Vor allem Pastor Andreas Rüß erhielt durch seine TV-Auftritte und überregional beachteten Aktionen große Aufmerksamkeit. Seine Kreuzzüge, etwa gegen die Ausübung von Yoga oder gegen das Bordell auf der anderen Straßenseite, sorgten für viel Wirbel – und das oft bundesweit. Sein Schwager, der amerikanische Pastor William Siegmund, galt ebenfalls als konservativer Geistlicher, der die Aktionen unterstützend begleitete.

Die großen Unterschiede in der Henstedt-Ulzburger Kirchenlandschaft

Gottesdienste in der Kreuzkirche sind immer gut besucht.
Gottesdienste in der Kreuzkirche sind immer gut besucht. © Kreuzkirche

In der Erlöserkirche wurde ein anderer Stil gepflegt. Diese Gemeinde zeichnet sich durch eine breit angelegte Jugendarbeit aus, die Kirchenmusik hat einen modernen Lobpreis-Charakter. Kantaten in der Kreuzkirche, „Kirchenpop“ in der Erlöserkirche – die Kirchenlandschaft in Ulzburg und Henstedt kann unterschiedlicher kaum sein.

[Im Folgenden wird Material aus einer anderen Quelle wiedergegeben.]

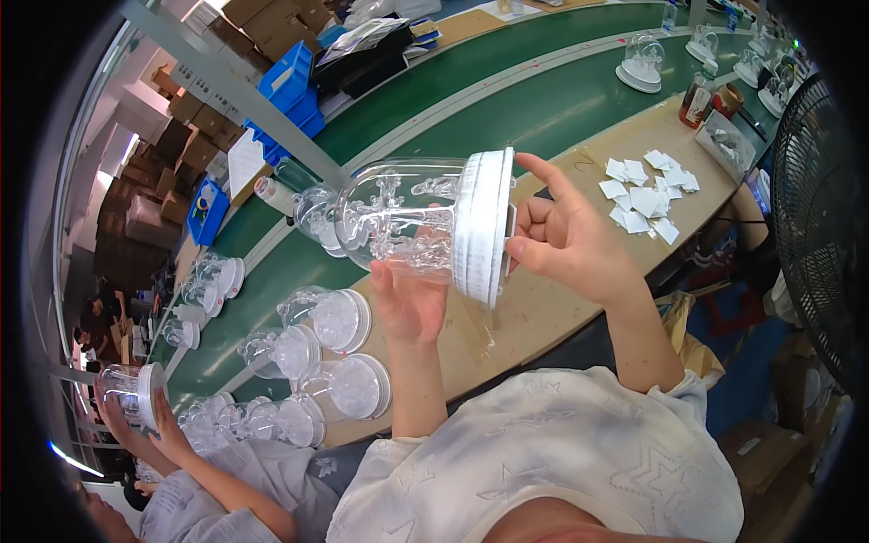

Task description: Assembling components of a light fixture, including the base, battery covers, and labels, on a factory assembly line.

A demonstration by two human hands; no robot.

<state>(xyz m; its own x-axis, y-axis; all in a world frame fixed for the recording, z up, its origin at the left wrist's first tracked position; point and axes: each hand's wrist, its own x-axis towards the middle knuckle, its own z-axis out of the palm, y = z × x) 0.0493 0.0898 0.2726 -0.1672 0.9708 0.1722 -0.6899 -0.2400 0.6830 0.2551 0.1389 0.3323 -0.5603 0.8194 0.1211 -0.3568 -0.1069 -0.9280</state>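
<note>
In front of me I hold a clear dome ornament on its side, its white ribbed round base facing right. Clear figures show inside the dome. My left hand supports it from below, thumb against the dome; its other fingers are partly hidden behind. At the base's underside is my right hand, index finger stretched to the upper rim, thumb pressed near the middle, other fingers curled. Whether a small part sits under that thumb, I cannot tell.
Several white square pieces lie on the brown worktable at right, near a brown bottle. More dome ornaments lie at left. A co-worker's hands hold another dome. Beyond runs a green conveyor; a black fan stands right.
</note>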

„Natürlich ist die Trennung der beiden Kirchen gegen den allgemeinen Trend“, sagt Kreuzkirchen-Pastor Mathias Krüger, gleichzeitig Vorsitzender des gemeinsamen Kirchengemeinderats. „Es war deshalb nicht leicht, den Kirchenkreisrat davon zu überzeugen.“ Die Organisation der Trennung erfolge in „guter Zusammenarbeit“, es gebe keine Streitereien.

Die Pastoren sehen Vorteile für die künftige Arbeit der einzelnen Gemeinden

Krüger und sein Ulzburger Pastoren-Kollege Jürgen Schacht sehen Vorteile für die künftige Arbeit. Sie erwarten einen besseren Überblick über die Finanzen und gleichzeitig ein bewussteres Umgehen mit den Geld. „Für unsere Gemeinde ist das kein großer Einschnitt“, sagt Mathias Krüger. „Hier passiert eine Angleichung an das reale Leben in den Gemeinden.“

So sieht es auch sein Kollege Andreas Spingler von der Henstedter Erlöserkirche: „Wir Pastoren kommen gut miteinander klar.“ Immerhin vertreten sie sich gegenseitig und werden es wahrscheinlich auch in Zukunft so halten. Spingler geht auch davon aus, dass es weiterhin gemeinsame Projekte der Kirchengemeinden geben wird.

Für die Mitglieder der Gemeindeleitungen wird die Arbeit künftig leichter

Er sieht einen Vorteil für die Arbeit der ehrenamtlichen Kirchengemeinderatsmitglieder. „Jedes Mitglied musste sich bisher zerreißen, weil es einerseits die Verantwortung im Kirchengemeinderat für die Gesamtgemeinde gibt, andererseits die Verantwortung für die eigene Gemeinde in den Pfarrbezirksausschüssen.“

Der Pfarrbezirk der Kreuzkirche hat rund 4.500 Mitglieder, der Pfarrbezirk der Erlöserkirche rund 2.500 Mitglieder. Die sonntäglichen Gottesdienste sind nach Angaben der Pastoren etwa gleich gut besucht: 80 bis 100 Besucher in der Erlöserkirche, 60 bis 80 Besucher in der Kreuzkirche. In der Kreuzkirche gibt es zwei vollwertige Pfarrstellen, in der Erlöserkirche eine volle und eine Viertelstelle.